ÜZÜLME

29 4 0
                                    

Tolga'nın ağzından:

Hepimiz şoka girmiştik. Cenk'in telefonunu unutacağını hiç düşünmemiştim. çünkü muhakkak yanında bulundururdu. Belki de bize oyun oynuyordu. Telefonunu bilerek evde bırakmıştı. Ve bu saate kadar ortalıkta yoktu. Kim bilir? Ama durum her neyse polisi aramamak için bir neden kalmadı artık. Hepimiz endişelenmeye başladık. Cenk'in başına gelebilecekleri düşünecek olursak, geçirdiğimiz her dakika hatta her saniye zaman kaybıydı. En sonunda Merve, Özlem'in elindeki telefonu aldı.

Merve: Tam 21 kez aramışız.

O kadar oldu mu ya?

Merve: Ben polisi arıyorum.

Kimse bişey diyemedi. Artık polisin aranma zamanı gelmişti zaten. Çok geçmeden konuşmaya başlamıştı. Ardından telefonu kapattı. Ve bize döndü.

Merve: Polisler 10 dakikaya burada olacak.

Ardından çok geçmeden polisler geldi. Bize bir kaç soru sordular.

Polis: Sorun neydi?

Çağla: Cenk Atahan diye bir arkadaşımızdan sabahtan beri haber alamıyoruz.

Polis: Peki aradınız mı?

Çağla: Evet telefonla da aradık. Dışarı çıkıpta aradık. Ama bulamadık yani.

Polis: Peki en son ne zaman görüştünüz?

Çağla bize dönüp;

Çağla: Siz Cenk'le dün falan görüştünüz mü?
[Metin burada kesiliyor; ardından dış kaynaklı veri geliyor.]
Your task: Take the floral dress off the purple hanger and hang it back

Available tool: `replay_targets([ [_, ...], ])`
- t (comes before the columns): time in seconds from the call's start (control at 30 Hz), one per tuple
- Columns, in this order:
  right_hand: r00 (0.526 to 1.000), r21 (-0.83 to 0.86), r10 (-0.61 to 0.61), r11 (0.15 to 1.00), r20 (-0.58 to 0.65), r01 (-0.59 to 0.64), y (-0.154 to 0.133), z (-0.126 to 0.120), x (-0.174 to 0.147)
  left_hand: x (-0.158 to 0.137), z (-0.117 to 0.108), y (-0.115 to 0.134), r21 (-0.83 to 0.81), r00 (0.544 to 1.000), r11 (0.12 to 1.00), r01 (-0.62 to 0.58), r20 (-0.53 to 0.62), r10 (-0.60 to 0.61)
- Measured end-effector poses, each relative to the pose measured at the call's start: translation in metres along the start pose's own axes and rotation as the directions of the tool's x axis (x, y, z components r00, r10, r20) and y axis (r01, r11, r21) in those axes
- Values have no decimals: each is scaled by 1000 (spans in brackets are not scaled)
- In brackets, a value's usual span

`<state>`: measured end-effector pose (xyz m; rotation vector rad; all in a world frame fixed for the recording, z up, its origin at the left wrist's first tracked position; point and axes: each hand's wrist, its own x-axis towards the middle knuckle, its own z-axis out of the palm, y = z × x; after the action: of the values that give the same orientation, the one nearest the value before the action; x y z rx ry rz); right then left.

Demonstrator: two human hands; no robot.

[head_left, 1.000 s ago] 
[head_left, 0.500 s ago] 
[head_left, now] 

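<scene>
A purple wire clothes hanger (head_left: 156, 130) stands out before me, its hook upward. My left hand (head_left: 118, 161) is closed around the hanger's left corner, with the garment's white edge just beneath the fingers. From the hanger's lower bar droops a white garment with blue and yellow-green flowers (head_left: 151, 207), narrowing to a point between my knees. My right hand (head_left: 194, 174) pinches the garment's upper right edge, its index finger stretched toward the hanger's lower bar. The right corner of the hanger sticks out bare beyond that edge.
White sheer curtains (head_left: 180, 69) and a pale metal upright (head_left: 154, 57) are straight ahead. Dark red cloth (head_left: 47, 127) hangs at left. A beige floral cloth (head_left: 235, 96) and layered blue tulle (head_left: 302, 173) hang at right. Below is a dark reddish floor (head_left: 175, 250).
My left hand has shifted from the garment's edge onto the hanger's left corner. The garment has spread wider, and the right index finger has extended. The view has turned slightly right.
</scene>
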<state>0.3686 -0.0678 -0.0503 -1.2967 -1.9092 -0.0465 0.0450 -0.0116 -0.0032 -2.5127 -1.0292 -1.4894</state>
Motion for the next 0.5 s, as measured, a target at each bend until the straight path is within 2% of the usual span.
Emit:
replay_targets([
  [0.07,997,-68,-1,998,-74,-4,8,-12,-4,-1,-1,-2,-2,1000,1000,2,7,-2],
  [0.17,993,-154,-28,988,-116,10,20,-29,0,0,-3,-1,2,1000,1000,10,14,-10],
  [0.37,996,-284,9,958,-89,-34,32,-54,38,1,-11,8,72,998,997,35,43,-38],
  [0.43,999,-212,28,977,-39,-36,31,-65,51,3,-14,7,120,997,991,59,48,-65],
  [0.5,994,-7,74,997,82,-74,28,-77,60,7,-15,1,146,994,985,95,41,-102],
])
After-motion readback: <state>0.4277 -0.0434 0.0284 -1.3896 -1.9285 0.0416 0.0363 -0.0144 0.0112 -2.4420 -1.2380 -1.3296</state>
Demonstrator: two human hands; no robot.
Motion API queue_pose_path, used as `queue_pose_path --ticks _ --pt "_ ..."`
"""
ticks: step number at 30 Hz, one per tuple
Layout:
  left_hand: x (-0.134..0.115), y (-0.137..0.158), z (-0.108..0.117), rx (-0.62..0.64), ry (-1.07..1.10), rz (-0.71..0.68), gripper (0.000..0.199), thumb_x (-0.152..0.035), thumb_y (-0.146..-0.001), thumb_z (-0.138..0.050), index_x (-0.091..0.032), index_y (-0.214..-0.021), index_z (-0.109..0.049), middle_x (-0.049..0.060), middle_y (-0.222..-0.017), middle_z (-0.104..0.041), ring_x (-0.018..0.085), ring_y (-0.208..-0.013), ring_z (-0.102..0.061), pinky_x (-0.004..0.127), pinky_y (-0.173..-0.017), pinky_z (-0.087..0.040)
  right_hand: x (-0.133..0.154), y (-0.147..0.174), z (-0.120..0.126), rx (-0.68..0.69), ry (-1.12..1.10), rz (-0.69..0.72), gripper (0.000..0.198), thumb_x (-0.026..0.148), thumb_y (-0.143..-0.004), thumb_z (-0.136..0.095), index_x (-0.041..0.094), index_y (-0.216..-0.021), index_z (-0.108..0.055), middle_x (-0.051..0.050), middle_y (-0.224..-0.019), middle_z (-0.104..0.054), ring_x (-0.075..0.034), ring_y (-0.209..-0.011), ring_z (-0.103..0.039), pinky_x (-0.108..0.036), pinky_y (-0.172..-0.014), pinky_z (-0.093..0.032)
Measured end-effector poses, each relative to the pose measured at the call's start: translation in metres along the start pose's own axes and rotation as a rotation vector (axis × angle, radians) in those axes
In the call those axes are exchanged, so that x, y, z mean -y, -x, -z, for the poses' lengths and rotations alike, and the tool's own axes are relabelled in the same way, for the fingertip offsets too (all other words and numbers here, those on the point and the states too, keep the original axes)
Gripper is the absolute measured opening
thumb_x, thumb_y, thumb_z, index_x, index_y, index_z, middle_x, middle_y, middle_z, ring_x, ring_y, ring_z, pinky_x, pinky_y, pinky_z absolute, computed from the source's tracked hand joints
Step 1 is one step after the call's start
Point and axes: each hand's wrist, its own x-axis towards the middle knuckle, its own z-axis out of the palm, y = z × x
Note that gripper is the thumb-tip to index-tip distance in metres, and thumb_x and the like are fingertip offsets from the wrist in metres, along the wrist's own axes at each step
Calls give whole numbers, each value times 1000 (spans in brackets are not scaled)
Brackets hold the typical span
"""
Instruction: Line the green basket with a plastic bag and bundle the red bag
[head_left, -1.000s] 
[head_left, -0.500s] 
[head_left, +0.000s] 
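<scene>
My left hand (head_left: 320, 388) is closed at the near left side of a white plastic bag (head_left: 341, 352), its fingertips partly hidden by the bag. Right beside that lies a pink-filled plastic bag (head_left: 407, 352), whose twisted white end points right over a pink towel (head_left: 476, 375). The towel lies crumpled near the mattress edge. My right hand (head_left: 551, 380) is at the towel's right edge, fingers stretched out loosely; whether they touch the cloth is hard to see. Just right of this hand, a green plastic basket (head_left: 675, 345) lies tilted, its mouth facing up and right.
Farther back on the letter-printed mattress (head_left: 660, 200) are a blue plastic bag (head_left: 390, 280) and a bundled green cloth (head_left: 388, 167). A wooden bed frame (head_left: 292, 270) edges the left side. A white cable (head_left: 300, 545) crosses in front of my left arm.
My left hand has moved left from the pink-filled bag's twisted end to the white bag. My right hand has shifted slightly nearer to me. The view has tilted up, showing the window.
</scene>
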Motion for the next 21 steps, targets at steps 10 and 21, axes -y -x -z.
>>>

Tolga: Ben en son 2 gün önce konuştum. O da telefon da yani.

Özlem: Ben de dün konuştum. Ama telefon da.

Merve: Ben de dün görüştüm.

Çağla en sonunda Emel teyzeye döndü.

Emel teyze: Bana sabah 'dışarı çıkacağını' , 1-2 saate döneceğini söylemişti. Ama işte dönmedi yani.

Ardından Emel teyze ağlamaya başladı. Merve'de biraz üzülmüştü. Hatta biraz sonra aglayabilirdi de. Daha sonra polisle ben konuşmaya başladım. Cenk'le ilgili bilgi aldılar.

Polis: Pekayla. Biz bi sonuç elde ettiğimizde size haber vereceğiz. İyi akşamlar.

Deyip çıktılar. Korkmuştuk. Bu saate kadar ortalıkta yoktu. Ve kesin başına bişey gelmişti. Bundan artık çok emindim.

***

Dünden beri alamadığım bi uykum vardı. Ama Cenk'i düşündükçe uyumam pek de mümkün olmadı. Ama az da olsa sabaha doğru anca uyuyabilmiştim. Cenk için tekrardan karakola gidecektik. Hâlâ neden çağırdıklarını bilmiyordum. Görünüşe bakılacak olursak, Sabah önce ben kalkmıştım. Ve Emel teyze dışında herkes uyuyordu. Ben Yerimden kalkıp lavaboya girdim. Ve ardından Çağla'yı, Özlem'i ve Merve'yi kaldırdım. Emel teyze de yanıma gelmişti, heralde o da benim sesimden uyanmıştı.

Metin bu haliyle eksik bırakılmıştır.